Cloning of opossum preprolymphoguanylin cDNAs
cDNAs encoding preprolymphoguanylin were produced using RT with RNA isolated from spleen, thymus, lymph nodes, circulating white blood cells, bone marrow, kidney, opossum kidney (OK) cells, heart, ovary, cerebellum, and testis and used as templates for the PCR. Total RNA was extracted using the RNeasy kit (Qiagen, Chatsworth, CA). Oligo(deoxythymidine)18-primed cDNAs were synthesized from 3 µg total RNA using reverse transcriptase (Superscript II, Life Technologies, Gaithersburg, MD). The first set of PCR primers used for PCR amplification of uroguanylin-like cDNAs corresponded to nucleotides -21 to -2 (5'-GGAACAAGACTGGCAGACAC-3') and nucleotides 266–247 (5'-GCTCTGAAGATGTTGGCAGC-3') of the opossum preprouroguanylin cDNAs isolated from a colon cDNA library (12). These primers amplified cDNA products of 287 bp that lacked the region containing the COOH-terminal active peptide (16). A second set of primers consisting of 5'-GGAACAAGACTGGCAGACAC-3' and 5'-GTGGGGGCACAGAGTGAGGT-3' was derived from nucleotides -21 to -2 and nucleotides 402 to 383 within the 3'- and 5'-untranslated domains, respectively, of opossum preprouroguanylin cDNA (12, 16).
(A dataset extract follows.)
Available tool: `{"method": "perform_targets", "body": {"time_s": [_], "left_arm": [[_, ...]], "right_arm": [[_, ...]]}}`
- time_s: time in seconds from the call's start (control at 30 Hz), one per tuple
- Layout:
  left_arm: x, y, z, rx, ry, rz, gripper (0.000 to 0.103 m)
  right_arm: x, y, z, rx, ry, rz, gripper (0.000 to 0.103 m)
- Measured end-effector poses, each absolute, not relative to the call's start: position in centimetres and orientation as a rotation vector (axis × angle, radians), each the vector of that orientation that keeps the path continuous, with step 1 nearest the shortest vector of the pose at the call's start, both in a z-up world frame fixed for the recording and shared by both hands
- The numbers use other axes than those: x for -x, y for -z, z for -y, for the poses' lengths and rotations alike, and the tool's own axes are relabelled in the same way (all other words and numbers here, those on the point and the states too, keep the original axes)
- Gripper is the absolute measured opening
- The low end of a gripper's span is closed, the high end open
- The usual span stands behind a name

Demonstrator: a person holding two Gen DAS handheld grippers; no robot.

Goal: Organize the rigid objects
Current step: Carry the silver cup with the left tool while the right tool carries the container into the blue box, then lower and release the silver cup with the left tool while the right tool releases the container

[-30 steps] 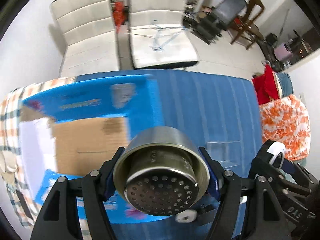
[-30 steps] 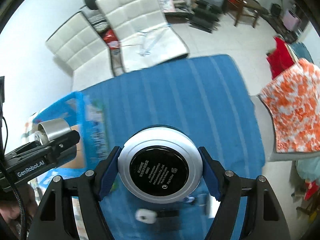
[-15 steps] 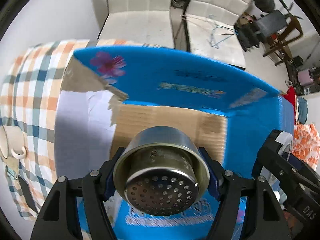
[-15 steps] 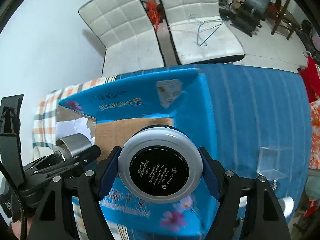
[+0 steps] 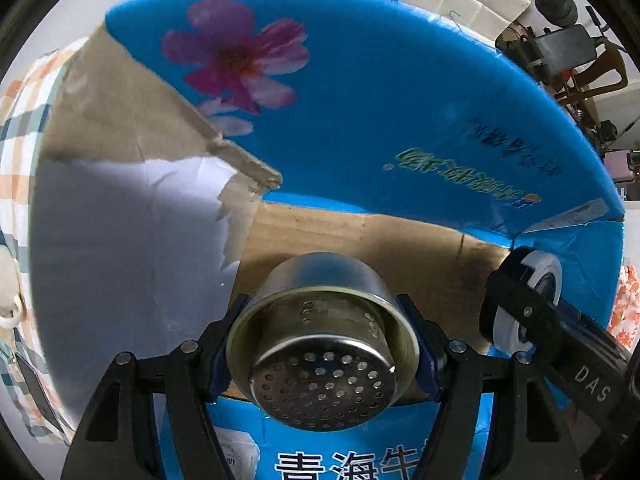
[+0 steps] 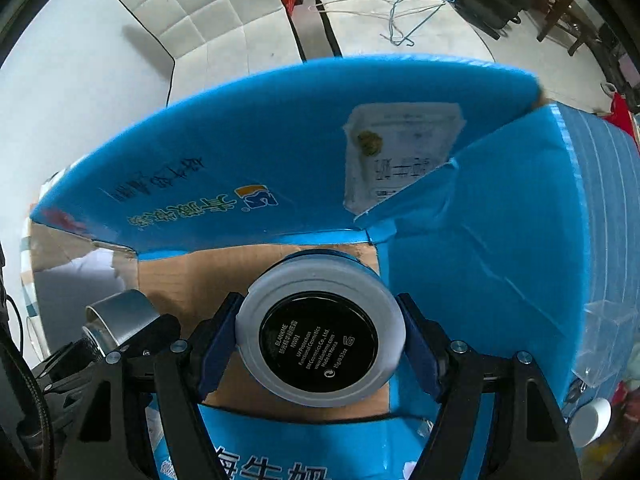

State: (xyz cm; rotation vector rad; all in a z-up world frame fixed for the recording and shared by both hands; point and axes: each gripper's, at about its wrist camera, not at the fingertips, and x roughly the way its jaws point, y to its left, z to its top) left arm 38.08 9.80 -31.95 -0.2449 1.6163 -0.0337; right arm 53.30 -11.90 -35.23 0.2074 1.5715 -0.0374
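My left gripper is shut on a steel strainer cup with a perforated bottom, held over the open blue cardboard box. My right gripper is shut on a round grey cosmetic compact with a black label, also over the box. The compact and right gripper show at the right of the left wrist view. The strainer cup shows at the lower left of the right wrist view. The brown box floor lies below both.
White paper covers the box's left side. A checked cloth lies left of the box. A clear plastic case and a white cap sit on the blue striped cloth to the right. White chairs stand beyond.
Both grippers have moved left from above the blue cloth to above the box and come closer to its inside, each still holding its object.
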Motion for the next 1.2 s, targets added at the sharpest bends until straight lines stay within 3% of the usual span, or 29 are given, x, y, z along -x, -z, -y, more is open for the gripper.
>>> {"method": "perform_targets", "body": {"time_s": [0.3, 0.47, 0.73, 1.2], "left_arm": [[-38.6, 31.9, -8.0, 0.227, 0.05, -1.631, 0.069], [-39.2, 30.9, -7.9, 0.236, 0.06, -1.626, 0.069], [-39.9, 30.8, -8.6, 0.272, 0.085, -1.639, 0.069], [-43.1, 32.0, -5.8, 0.168, 0.161, -1.708, 0.069]], "right_arm": [[-55.2, 37.7, 10.8, -0.151, 0.027, -1.637, 0.078], [-55.3, 36.6, 10.6, -0.158, -0.021, -1.642, 0.091], [-53.8, 34.5, 11.5, -0.132, -0.056, -1.695, 0.091], [-53.0, 35.7, 9.6, 0.059, -0.013, -1.687, 0.091]]}}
The first primer set generated a partial cDNA identical to a corresponding domain within the cDNAs produced by PCR using the second set of primers. The second pair of oligonucleotide primers generated identical 385-bp cDNA products (excluding primers) when spleen, thymus, lymph nodes, circulating white blood cell, bone marrow, kidney, OK cells, heart, ovary, cerebellum, and testis cDNAs were used as templates and 30 cycles of the PCR were carried out at 93 C for 1 min, at 56.5 C for 1 min, and at 72 C for 1.5 min using Taq DNA polymerase (U.S. Biochemical Corp., Cleveland, OH). The PCR-generated cDNA products were ligated into the plasmid vector pCR2.1 (TA cloning kit, Invitrogen, San Diego, CA), and molecular cDNA clones were isolated and sequenced. Automated sequencing was performed by the DNA Core Laboratory of the Missouri University Molecular Biology Program (Columbia, MO). Independent PCR-generated cDNA clones derived from the spleen and other tissues of as many as eight different animals were sequenced.

Northern assays
Total RNA (20–40 µg) was subjected to electrophoresis in formaldehyde-agarose gels and then transferred to nylon membranes (Zeta-Probe, Bio-Rad Laboratories, Inc., Hercules, CA). The blots were hybridized with either the spleen-derived cDNA or the uroguanylin cDNA and a ß-actin cDNA as previously described (12, 16). Prehybridization was performed for 2 h with QuickHyb (Stratagene, La Jolla, CA) at 69 C, followed by hybridization for 4 h at 65 C with each cDNA probe labeled by random priming (Boehringer Mannheim, Indianapolis, IN). The blots were washed twice with 2 x SSC (standard saline citrate)-0.1% SDS for 5 min at room temperature. Exposure to x-ray film was performed at -80 C with intensifying screens.

Synthesis of peptides
Opossum lymphoguanylin (QEECELCINMACTGY), opossum uroguanylin (QEDCELCINVACTGC), and opossum guanylin (SHTCEICAYAACAGC) were synthesized by the solid phase method on an PE Applied Biosystems model 431A peptide synthesizer (Foster City, CA) and purified by reverse phase C18 chromatography as described previously (1, 2).

Cell culture
T84 cells were cultured in DMEM and Ham’s F-12 medium (1:1) supplemented with 5% FBS, 60 mg penicillin, and 100 mg streptomycin/ml as previously described (2). Opossum kidney (OK-E) cells were cultured in DMEM and Ham’s F-12 medium (1:1) with 5% FBS as previously described (5).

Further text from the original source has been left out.